Reg, please accept my apologies for my last remark. I'm kind of in the middle of a slightly unhappy argument with somebody; and I unfairly took it out on you. I shall try to control myself in future.
Happens.
No prob on my part.
OK, cool.
And, truth be told, Gigili does look pretty stupid, with happy faces drawn on her thumb! :-)
Well it was an extremely sophisticated joke, seeing how it even whooshed my sockpuppet.
Who'd have thunk.
Reg, you are nothing if not sophisticated.
12:34
-4
Q: PIE query for last digit

YAKI came to know that PIE is a number and its value has yet to be found as to where it ends Can anyone tell me upto what extend the computers have been able to find the end digit

So PIE is a number now?
@DavidWallace Don't get me started.
@Gigili I thought Simply Red got disbanded, no?
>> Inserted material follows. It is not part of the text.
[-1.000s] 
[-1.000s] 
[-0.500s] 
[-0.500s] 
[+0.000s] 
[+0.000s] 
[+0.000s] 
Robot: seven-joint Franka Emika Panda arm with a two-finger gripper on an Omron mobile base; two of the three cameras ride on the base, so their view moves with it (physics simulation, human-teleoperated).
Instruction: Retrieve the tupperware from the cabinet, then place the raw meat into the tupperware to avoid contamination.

@RegDwightΒВBẞ8 No, not simply.
Complicatedly Red?
Fits better. Weirdly Red.
12:36
@RegDwightΒВBẞ8 That question is wrong in so many ways!
What was the name of that computer program that pretended to be a human? And prepended "Why do you say" to your lines?
Eliza?
Gigili?
For some reason I always remember it as Alice.
12:39
There have been a whole lot of them.
She might have been called something different in German and/or Russian; but the English version was Eliza.
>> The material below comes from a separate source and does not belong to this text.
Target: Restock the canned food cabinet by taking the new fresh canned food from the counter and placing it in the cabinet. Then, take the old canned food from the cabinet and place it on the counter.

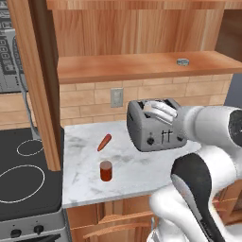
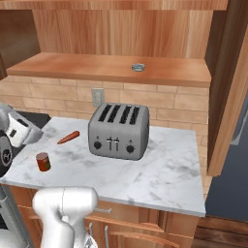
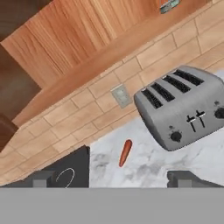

Alice always comes with Bob.
@RegDwightΒВBẞ8 there is a chat bot called Alice, on the web, there was an easter egg where you could harass her into lifting her shirt
Since there's no Bob, you fail.
user19161
@RegDwightΒВBẞ8 Youth is youth, no more, no less. Voted as NARQ.
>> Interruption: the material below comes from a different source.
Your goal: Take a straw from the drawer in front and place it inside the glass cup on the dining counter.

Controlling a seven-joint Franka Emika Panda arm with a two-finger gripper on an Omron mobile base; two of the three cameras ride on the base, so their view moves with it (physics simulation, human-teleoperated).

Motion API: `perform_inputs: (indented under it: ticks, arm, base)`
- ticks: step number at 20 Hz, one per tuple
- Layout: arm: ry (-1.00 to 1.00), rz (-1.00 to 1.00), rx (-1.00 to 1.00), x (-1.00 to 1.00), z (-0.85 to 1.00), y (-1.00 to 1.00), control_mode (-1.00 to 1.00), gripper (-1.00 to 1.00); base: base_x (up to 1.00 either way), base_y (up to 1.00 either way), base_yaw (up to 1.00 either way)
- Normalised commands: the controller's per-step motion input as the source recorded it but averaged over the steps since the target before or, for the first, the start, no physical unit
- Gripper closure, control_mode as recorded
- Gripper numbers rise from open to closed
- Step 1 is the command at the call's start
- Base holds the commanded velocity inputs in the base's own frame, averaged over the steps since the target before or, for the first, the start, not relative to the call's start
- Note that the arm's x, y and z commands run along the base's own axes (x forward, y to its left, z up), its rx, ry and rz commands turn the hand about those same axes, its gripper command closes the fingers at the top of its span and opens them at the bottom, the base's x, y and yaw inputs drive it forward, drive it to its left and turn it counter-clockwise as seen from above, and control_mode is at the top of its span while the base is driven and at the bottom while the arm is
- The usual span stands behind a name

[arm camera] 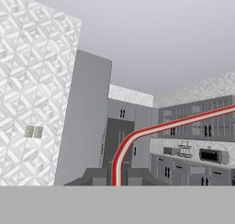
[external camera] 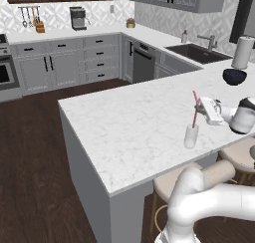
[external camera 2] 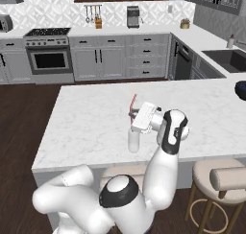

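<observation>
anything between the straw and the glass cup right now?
Nothing visible. The tool is shut on the straw, which hangs directly over the glass cup on the dining counter; its lower end looks to be at or just inside the rim.

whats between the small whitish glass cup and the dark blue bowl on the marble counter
In the left base view, the white arm's wrist and its gripper, shut on the thin pink-red straw, sit between the whitish glass cup and dark blue bowl; otherwise bare marble counter.

Arm: rises from the base, elbow bent low, forearm reaching up over the near edge of the surface [external camera: 124, 132].
Wrist: turned sideways, roughly level.
Hand [external camera: 200, 107]: fingers closed on the straw [external camera: 194, 110], gripping its upper part.
</observation>
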Motion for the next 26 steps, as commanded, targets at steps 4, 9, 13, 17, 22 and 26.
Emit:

Eve is the one who listens to other people's conversations without permission.
And I am Gigili.
Nice to meet you.
user19161
12:41
@MattЭллен There is an Ubuntu package where a woman will do a striptease or something. The higher your CPU usage, the more she strips.
user19161
@Gigili Nice to meet you too.
Good night all. It's that time again.
user19161
@DavidWallace Good night!
12:46
> Lieutenant: om
James T. Kirk: om
Lieutenant: om
James T. Kirk: om
Lieutenant: om
James T. Kirk: om
Lieutenant: om
James T. Kirk: om
Lieutenant: om
James T. Kirk: om
Lieutenant: om
James T. Kirk: om
Lieutenant: om
James T. Kirk: om
Lieutenant: om
James T. Kirk: om
Lieutenant: om
James T. Kirk: om
Lieutenant: om
James T. Kirk: om
Lieutenant: om
WTF
yeah, it eats the log, so it looks like it says the same for me
except if you scroll down, then you see what you've actually said
matt: Hello, I'm matt
James T. Kirk: Greetings.. Do you mean your name is matt?
matt: Yes
James T. Kirk: Welcome to the Enterprise, matt.
matt: Thanks
James T. Kirk: You're very welcome, matt. But no human can look at Kollos, even with a visor, without going mad. How do you manage?
matt: What are Kollos?
James T. Kirk: How long have you been on the Enterprise, matt?
matt: about a hundred years
James T. Kirk: matt, how bad is it?
matt: fairly bad
James T. Kirk: Good. matt.
matt: how bad are you?
matt: Hi
James T. Kirk: Hello to you my friend.
matt: What is last thing you remember?
James T. Kirk: They're celebrating.
matt: Who are celebrating?
James T. Kirk: Too much recursion in AIML.
matt: That doesn't sound like a group of people.
James T. Kirk: It's only the wind and the thunder.
matt: So the wind and the thunder are celebrating?
James T. Kirk: Well? Kirk here.
matt: What? Why did you ignore my question?
James T. Kirk: It's all right. It's all right. I panicked.
matt: Huh. Well calm down. Who is celebrating?
@MrShinyandNew安宇 lol
13:49
Lieutenant: Hi there
James T. Kirk: Greetings.
Lieutenant: Who are you?
James T. Kirk: I am Captain Kirk of the starship Enterprise.
Lieutenant: I only know Starship Troopers.
James T. Kirk: That movie was more like a Web site than a movie.
Lieutenant: What's with your eyes?
James T. Kirk: it came with my personality.
Lieutenant: Them's freaking me out big time.
James T. Kirk: Will you take me there?
Lieutenant: Where, now?
James T. Kirk: Ten feet away from me.
Lieutenant: Can't you fly there with your ship?